Postgre SQL partition tables a practical guide

Picture this: you have a table that started small and innocent, maybe a few thousand rows. Fast-forward a couple of years, and it has grown to hundreds of millions of rows. Your queries are getting slower, vacuuming takes forever, and you start wondering if there is a better way to organize all the data.

Let me introduce Partition Tables. PostgreSQL has supported native table partitioning since version 10, and it is one of those features that can genuinely transform the way your database handles large datasets. But like most powerful tools, it comes with its own set of tradeoffs that you need to understand before jumping in.

Let’s dig in.

What Are Partition Tables?

At its core, table partitioning is a technique that splits one logical table into multiple physical tables. From your application’s perspective, you are still querying a single table, but under the hood, PostgreSQL spreads the data across several smaller tables, or partitions.

Each row lives in exactly one partition, determined by the value of a partition key. When you query the parent table, PostgreSQL’s query planner figures out which partitions are relevant and only scans these, a process called partition pruning. This means smaller indexes, faster scans and more efficient maintenance operations.

Partitioning Strategies

PostgreSQL gives you several ways to decide how data gets distributed across partitions. The right choice depends on your data and your query patterns.

Range Partitioning

Range partitioning is ideal for time-series data or incrementing sequences. You define partitions based on a range of values, like dates or numeric ranges, and PostgreSQL routes each row to the correct partition.

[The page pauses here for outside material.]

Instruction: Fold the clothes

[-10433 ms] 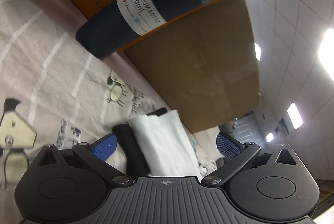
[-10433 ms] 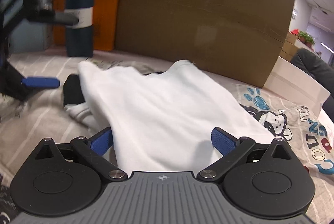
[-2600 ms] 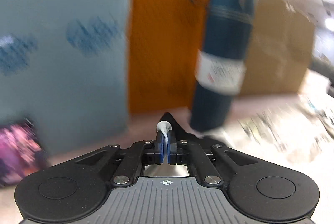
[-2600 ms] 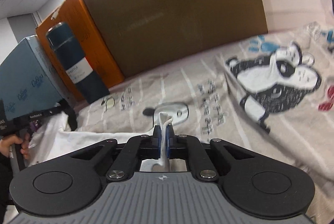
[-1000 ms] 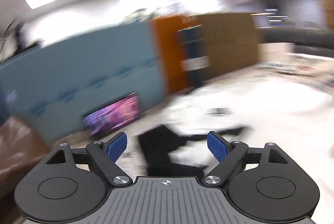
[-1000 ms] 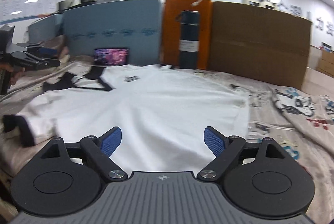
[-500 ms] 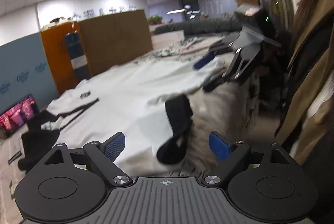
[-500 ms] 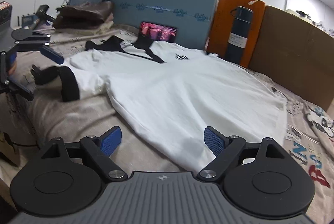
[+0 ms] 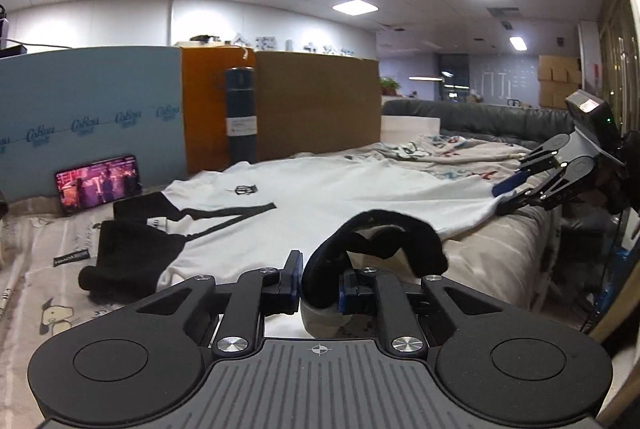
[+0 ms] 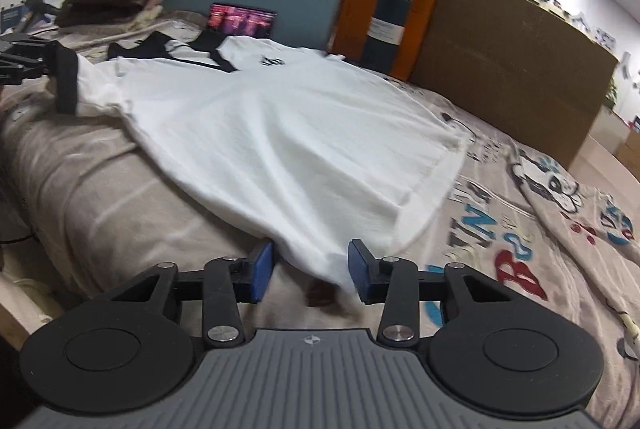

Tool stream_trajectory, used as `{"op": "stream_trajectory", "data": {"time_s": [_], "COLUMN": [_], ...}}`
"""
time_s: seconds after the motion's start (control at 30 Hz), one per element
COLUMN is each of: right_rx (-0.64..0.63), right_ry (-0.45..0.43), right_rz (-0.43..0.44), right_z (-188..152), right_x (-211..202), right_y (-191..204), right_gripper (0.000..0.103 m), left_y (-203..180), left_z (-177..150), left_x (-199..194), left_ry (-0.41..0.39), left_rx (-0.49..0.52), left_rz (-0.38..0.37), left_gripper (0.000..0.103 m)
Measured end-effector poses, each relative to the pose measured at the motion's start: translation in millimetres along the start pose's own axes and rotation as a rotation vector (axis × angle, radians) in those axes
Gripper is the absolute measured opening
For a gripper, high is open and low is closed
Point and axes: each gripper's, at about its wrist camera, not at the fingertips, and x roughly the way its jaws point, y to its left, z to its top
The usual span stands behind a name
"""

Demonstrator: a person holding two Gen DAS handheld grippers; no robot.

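White T-shirt (image 10: 288, 133) lies spread flat across the bed (image 10: 80, 181), near side along the front edge. Left gripper (image 9: 318, 283) is pinching the black sleeve cuff (image 9: 376, 237), likely to start a fold. Right gripper (image 10: 310, 277), jaws part-open, straddles the hem corner (image 10: 320, 261); actual contact is hidden underneath.

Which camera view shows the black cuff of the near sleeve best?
The left wrist view: the black sleeve cuff fills the foreground, curling up between the left gripper fingers. The right wrist view shows the same cuff only small at the far left edge, beside that gripper.
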Motion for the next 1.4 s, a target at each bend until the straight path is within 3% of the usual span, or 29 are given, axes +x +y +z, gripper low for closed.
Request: {"op": "stream_trajectory", "data": {"time_s": [0.07, 0.2, 0.33, 0.43, 0.6, 0.83, 0.93, 0.97, 1.0, 1.07, 1.17, 1.3, 1.4], "right_rx": [0.012, 0.037, 0.056, 0.052, 0.101, 0.153, 0.190, 0.207, 0.227, 0.281, 0.396, 0.576, 0.731], "right_ry": [-0.004, -0.098, -0.204, -0.251, -0.255, -0.168, -0.137, -0.129, -0.120, -0.108, -0.131, -0.212, -0.277], "right_rz": [0.009, 0.044, 0.045, 0.076, 0.109, 0.179, 0.190, 0.188, 0.178, 0.141, 0.052, -0.048, -0.053], "right_z": [-0.9, 0.3, 20.4, 36.1, 54.4, 64.3, 63.8, 62.2, 59.1, 51.9, 41.3, 25.4, 11.6], "right_x": [-2.2, -28.2, -34.2, -28.7, -3.3, 47.2, 65.5, 70.5, 74.4, 78.7, 69.3, 40.5, 15.8], "right_y": [-2.7, -2.6, -21.4, -35.6, -73.6, -110.9, -120.1, -122.6, -125.1, -130.4, -132.2, -125.5, -113.4], "right_gripper": [0.004, 0.003, 0.003, 0.003, 0.003, 0.003, 0.003, 0.005, 0.006, 0.024, 0.036, 0.060, 0.074], "left_y": [-2.7, -9.1, 0.1, 16.3, 48.8, 83.5, 100.5, 106.6, 112.7, 122.6, 135.5, 133.3, 112.6], "left_z": [-1.1, 11.4, 45.7, 73.5, 106.4, 104.7, 99.3, 97.5, 95.8, 93.6, 91.1, 69.6, 52.6], "left_x": [-2.8, -17.8, -4.5, 19.4, 72.3, 145.6, 162.3, 163.4, 164.2, 158.4, 136.3, 86.0, 66.1], "left_ry": [-0.005, -0.053, -0.132, -0.145, -0.057, 0.182, 0.246, 0.250, 0.251, 0.238, 0.201, 0.129, 0.160], "left_rx": [0.003, 0.049, 0.152, 0.219, 0.254, 0.170, 0.085, 0.047, 0.010, -0.044, -0.135, -0.296, -0.305], "left_rz": [-0.004, 0.015, 0.107, 0.151, 0.115, 0.034, 0.082, 0.095, 0.106, 0.136, 0.186, 0.097, 0.041], "left_gripper": [0.008, 0.007, 0.007, 0.008, 0.008, 0.016, 0.038, 0.054, 0.061, 0.061, 0.060, 0.060, 0.059]}}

A classic example: you have a sales table and want to partition it by month.

CREATE TABLE sales (
    sale_id serial,
    sale_date date,
    product_id int,
    quantity int,
    amount numeric
)
PARTITION BY RANGE (sale_date);

CREATE TABLE sales_january PARTITION OF sales
FOR VALUES FROM ('2023-01-01') TO ('2023-02-01');

CREATE TABLE sales_february PARTITION OF sales
FOR VALUES FROM ('2023-02-01') TO ('2023-03-01');

CREATE TABLE sales_march PARTITION OF sales
FOR VALUES FROM ('2023-03-01') TO ('2023-04-01');

Important: The upper bound is not inclusive. The sales_january partition contains rows where sale_date >= '2023-01-01' and sale_date < '2023-02-01'. The date 2023-02-01 itself goes into the February partition.

List Partitioning

List partitioning works well when you want to split data based on specific discrete values in a column, like country codes, payment methods, or any categorical data.

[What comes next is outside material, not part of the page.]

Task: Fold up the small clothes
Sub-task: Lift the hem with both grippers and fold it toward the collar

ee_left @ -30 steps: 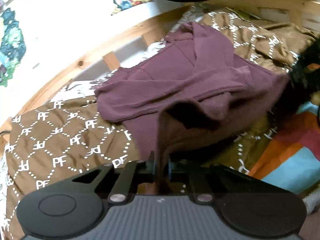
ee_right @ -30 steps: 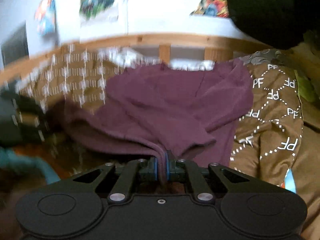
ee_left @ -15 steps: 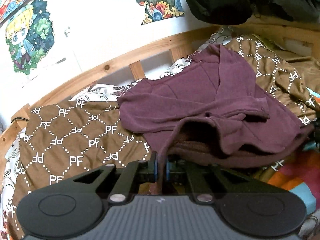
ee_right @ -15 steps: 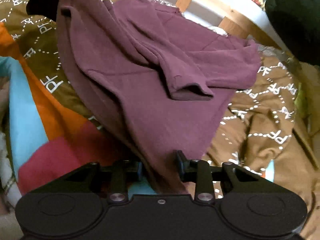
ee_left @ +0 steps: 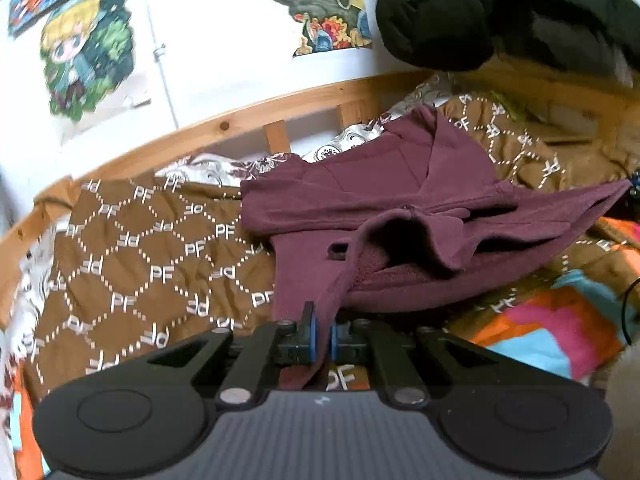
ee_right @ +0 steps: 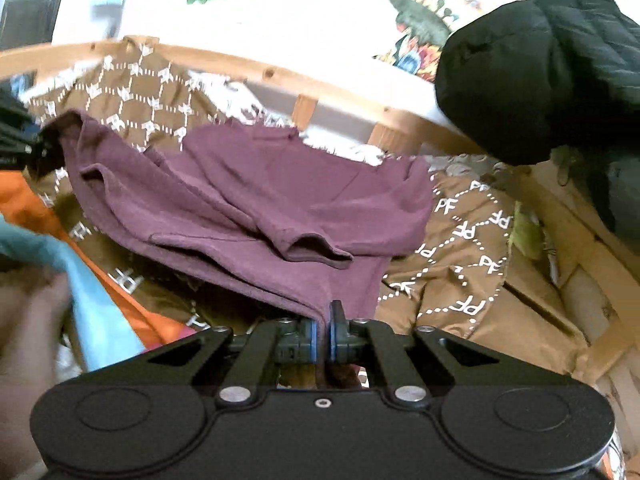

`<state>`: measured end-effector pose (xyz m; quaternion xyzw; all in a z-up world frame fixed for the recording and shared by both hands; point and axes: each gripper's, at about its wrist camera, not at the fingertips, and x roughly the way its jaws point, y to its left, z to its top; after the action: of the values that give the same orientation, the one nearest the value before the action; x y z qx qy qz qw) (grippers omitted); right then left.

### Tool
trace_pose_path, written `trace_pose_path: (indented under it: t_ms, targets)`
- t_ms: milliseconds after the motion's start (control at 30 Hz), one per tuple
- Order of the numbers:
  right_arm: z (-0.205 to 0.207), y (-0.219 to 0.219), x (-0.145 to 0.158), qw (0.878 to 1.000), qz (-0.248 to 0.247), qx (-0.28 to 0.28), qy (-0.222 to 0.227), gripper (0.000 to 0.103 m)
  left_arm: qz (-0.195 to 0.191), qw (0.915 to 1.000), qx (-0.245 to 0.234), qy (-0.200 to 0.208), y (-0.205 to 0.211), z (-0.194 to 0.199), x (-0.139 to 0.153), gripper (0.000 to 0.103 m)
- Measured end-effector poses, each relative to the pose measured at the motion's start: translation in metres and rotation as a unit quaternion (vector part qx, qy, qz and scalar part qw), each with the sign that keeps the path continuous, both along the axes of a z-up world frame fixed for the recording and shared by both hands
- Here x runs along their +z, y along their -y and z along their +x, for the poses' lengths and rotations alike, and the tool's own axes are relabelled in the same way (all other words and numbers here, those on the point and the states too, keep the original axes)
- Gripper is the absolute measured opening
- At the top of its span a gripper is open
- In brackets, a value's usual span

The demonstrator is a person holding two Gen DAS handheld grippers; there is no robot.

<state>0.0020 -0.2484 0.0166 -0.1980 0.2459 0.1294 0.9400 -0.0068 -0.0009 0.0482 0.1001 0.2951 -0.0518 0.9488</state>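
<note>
A maroon short-sleeved shirt point(ee_left: 400, 200) lies on a brown quilt point(ee_left: 140, 248) printed with white "PF" marks. Its sleeves are folded in over the body. My left gripper point(ee_left: 322, 330) is shut on the shirt's near hem corner. My right gripper point(ee_right: 323, 330) is shut on the other near hem corner of the shirt point(ee_right: 280, 192). The hem hangs stretched and lifted between the two grippers, with the upper part resting on the quilt. The left gripper also shows at the left edge of the right wrist view point(ee_right: 40, 146).
A wooden bed rail point(ee_left: 224, 128) runs along the far side below a white wall with posters point(ee_left: 88, 52). A black padded jacket point(ee_right: 540, 60) hangs at the upper right. A striped orange, pink and blue blanket point(ee_left: 560, 328) lies near me.
Both grippers drew back and rose, lifting the near hem. The right gripper, half open half a second ago, is shut on the hem again.
</note>
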Motion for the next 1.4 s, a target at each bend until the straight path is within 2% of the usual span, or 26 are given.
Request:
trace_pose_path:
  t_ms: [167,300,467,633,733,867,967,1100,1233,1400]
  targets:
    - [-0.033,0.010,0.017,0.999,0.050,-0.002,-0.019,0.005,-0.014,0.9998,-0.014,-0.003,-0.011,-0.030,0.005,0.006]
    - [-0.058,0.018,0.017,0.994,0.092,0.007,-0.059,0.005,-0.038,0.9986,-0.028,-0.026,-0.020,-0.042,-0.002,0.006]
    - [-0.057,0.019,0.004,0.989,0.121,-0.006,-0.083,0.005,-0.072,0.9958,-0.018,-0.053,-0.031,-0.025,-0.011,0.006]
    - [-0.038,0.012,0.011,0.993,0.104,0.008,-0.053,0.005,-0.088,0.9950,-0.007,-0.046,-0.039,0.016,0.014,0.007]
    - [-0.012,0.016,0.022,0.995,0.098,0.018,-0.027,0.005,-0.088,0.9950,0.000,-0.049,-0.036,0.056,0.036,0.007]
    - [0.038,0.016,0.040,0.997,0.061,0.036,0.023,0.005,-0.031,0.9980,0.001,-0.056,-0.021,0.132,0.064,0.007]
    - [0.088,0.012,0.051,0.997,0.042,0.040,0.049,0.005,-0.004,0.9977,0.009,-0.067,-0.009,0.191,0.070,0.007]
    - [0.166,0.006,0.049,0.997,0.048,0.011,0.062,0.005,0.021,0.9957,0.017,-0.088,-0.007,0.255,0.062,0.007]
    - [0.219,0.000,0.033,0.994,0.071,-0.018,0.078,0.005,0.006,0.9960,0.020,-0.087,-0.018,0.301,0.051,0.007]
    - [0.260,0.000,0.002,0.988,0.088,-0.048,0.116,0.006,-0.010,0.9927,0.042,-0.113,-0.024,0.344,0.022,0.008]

For example, partitioning companies by country:

CREATE TABLE company (
    id character varying(32) NOT NULL,
    name text NOT NULL,
    country text NOT NULL,
    created_at timestamp(6) without time zone NOT NULL,
    updated_at timestamp(6) without time zone NOT NULL
)
PARTITION BY LIST (country);

CREATE TABLE company_uk PARTITION OF company
FOR VALUES IN ('uk');

CREATE TABLE company_fr PARTITION OF company
FOR VALUES IN ('fr');

You can create a catch-all default partition for values that don’t match any specific partition:

CREATE TABLE company_default PARTITION OF company DEFAULT;

Be careful with default partitions though. Once you have one, adding a new specific partition for a value that is already routed to the default requires you to first move those rows out of the default partition. With large tables, this can be expensive.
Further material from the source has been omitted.